Aim of the task :: Reproduce all the lines below exactly and omit the images.

-- Data provided follows --

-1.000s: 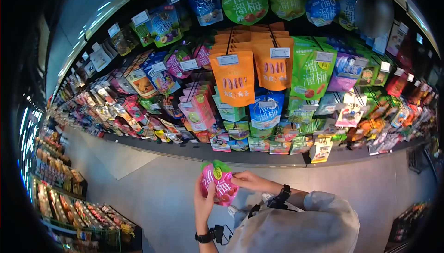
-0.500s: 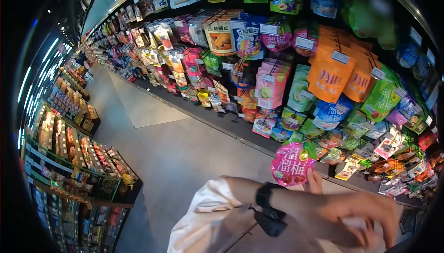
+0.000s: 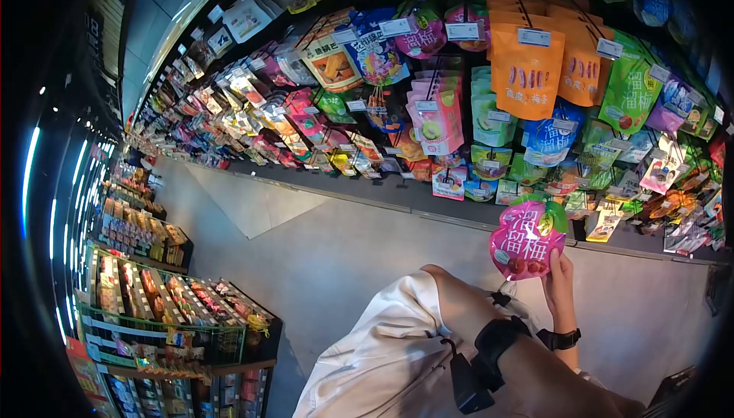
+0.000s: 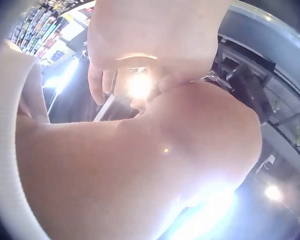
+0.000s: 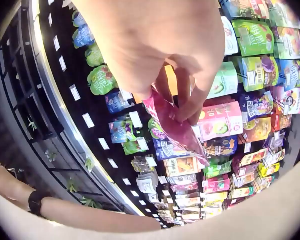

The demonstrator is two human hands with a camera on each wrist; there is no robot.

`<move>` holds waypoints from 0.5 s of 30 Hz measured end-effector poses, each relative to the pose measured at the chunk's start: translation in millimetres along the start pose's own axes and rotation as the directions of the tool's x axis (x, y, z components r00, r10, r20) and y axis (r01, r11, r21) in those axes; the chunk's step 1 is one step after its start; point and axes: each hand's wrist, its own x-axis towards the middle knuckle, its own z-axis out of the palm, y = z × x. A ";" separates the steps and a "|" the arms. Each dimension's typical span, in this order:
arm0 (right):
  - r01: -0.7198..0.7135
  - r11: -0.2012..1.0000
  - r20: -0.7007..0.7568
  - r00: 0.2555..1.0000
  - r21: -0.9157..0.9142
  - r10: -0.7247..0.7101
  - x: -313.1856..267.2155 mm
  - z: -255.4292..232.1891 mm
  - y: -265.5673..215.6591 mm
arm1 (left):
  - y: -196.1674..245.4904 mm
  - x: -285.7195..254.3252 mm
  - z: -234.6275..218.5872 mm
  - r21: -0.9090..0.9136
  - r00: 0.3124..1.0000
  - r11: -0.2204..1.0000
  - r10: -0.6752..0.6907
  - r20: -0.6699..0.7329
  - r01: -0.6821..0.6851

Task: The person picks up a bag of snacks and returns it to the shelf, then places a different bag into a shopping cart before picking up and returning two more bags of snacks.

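My right hand [image 3: 559, 276] holds up a pink pouch [image 3: 527, 240] with a green top and white characters, pinching its lower right edge. In the right wrist view the right hand [image 5: 165, 40] has thumb and fingers on the pouch [image 5: 172, 120], which is seen edge-on. My left forearm [image 3: 550, 368] crosses the body towards the lower right, its hand out of the head view. In the left wrist view the left hand [image 4: 155, 35] is beside a bent bare arm [image 4: 140, 165], fingers loosely bent and pointing down; whether it touches the arm is unclear.
A long rack holds hanging snack pouches, with orange bags [image 3: 527, 70] and a green bag [image 3: 629, 93] near its middle. Its dark base ledge [image 3: 367, 190] runs above the grey floor [image 3: 344, 242]. A snack display [image 3: 164, 303] stands at the lower left.
My left hand has let go of the pouch and swung across to the right. My right hand alone holds the pouch. The head view has turned towards the left part of the rack.
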 end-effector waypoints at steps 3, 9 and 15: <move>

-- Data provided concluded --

Answer section ::
-1.000s: 
-0.500s: 
+0.000s: 
+0.000s: 
+0.000s: 

The demonstrator is two human hands with a camera on each wrist; there is no robot.

`<move>` holds waypoints from 0.5 s of 30 Hz measured end-effector poses, each relative to the pose measured at the chunk's start: translation in millimetres along the start pose's own axes and rotation as the directions of the tool's x axis (x, y, z components r00, r10, r20) and y axis (r01, r11, r21) in those axes; the chunk's step 1 is one step after its start; point and axes: each hand's wrist, its own x-axis towards the middle knuckle, its own z-axis out of the palm, y = z × x. A ";" separates the steps and a "|" the arms. Each dimension's typical span, in this order:
arm0 (right):
  - r01: -0.7198..0.7135
  - r11: -0.2012..1.0000
  - r20: -0.7007..0.7568
  - r00: 0.2555..1.0000
  - r21: -0.9157..0.9142
  - r10: -0.7247..0.7101
  - x: -313.1856..267.2155 mm
  - z: -255.4292..232.1891 mm
  - y: -265.5673..215.6591 mm
arm1 (left):
  - y: -196.1674..245.4904 mm
  - x: -285.7195..254.3252 mm
  - z: -234.6275..218.5872 mm
  - r21: -0.9090..0.9136
  - r00: 0.3124..1.0000
  - r11: -0.2204..1.0000
  - r10: -0.6752..0.6907
  - r20: -0.6699..0.7329
  - r01: -0.6821..0.6851

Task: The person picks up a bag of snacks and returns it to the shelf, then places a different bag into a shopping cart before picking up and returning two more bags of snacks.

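My right hand [image 3: 559, 276] holds up a pink pouch [image 3: 527, 240] with a green top and white characters, pinching its lower right edge. In the right wrist view the right hand [image 5: 165, 40] has thumb and fingers on the pouch [image 5: 172, 120], which is seen edge-on. My left forearm [image 3: 550, 368] crosses the body towards the lower right, its hand out of the head view. In the left wrist view the left hand [image 4: 155, 35] is beside a bent bare arm [image 4: 140, 165], fingers loosely bent and pointing down; whether it touches the arm is unclear.
A long rack holds hanging snack pouches, with orange bags [image 3: 527, 70] and a green bag [image 3: 629, 93] near its middle. Its dark base ledge [image 3: 367, 190] runs above the grey floor [image 3: 344, 242]. A snack display [image 3: 164, 303] stands at the lower left.
My left hand has let go of the pouch and swung across to the right. My right hand alone holds the pouch. The head view has turned towards the left part of the rack.
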 end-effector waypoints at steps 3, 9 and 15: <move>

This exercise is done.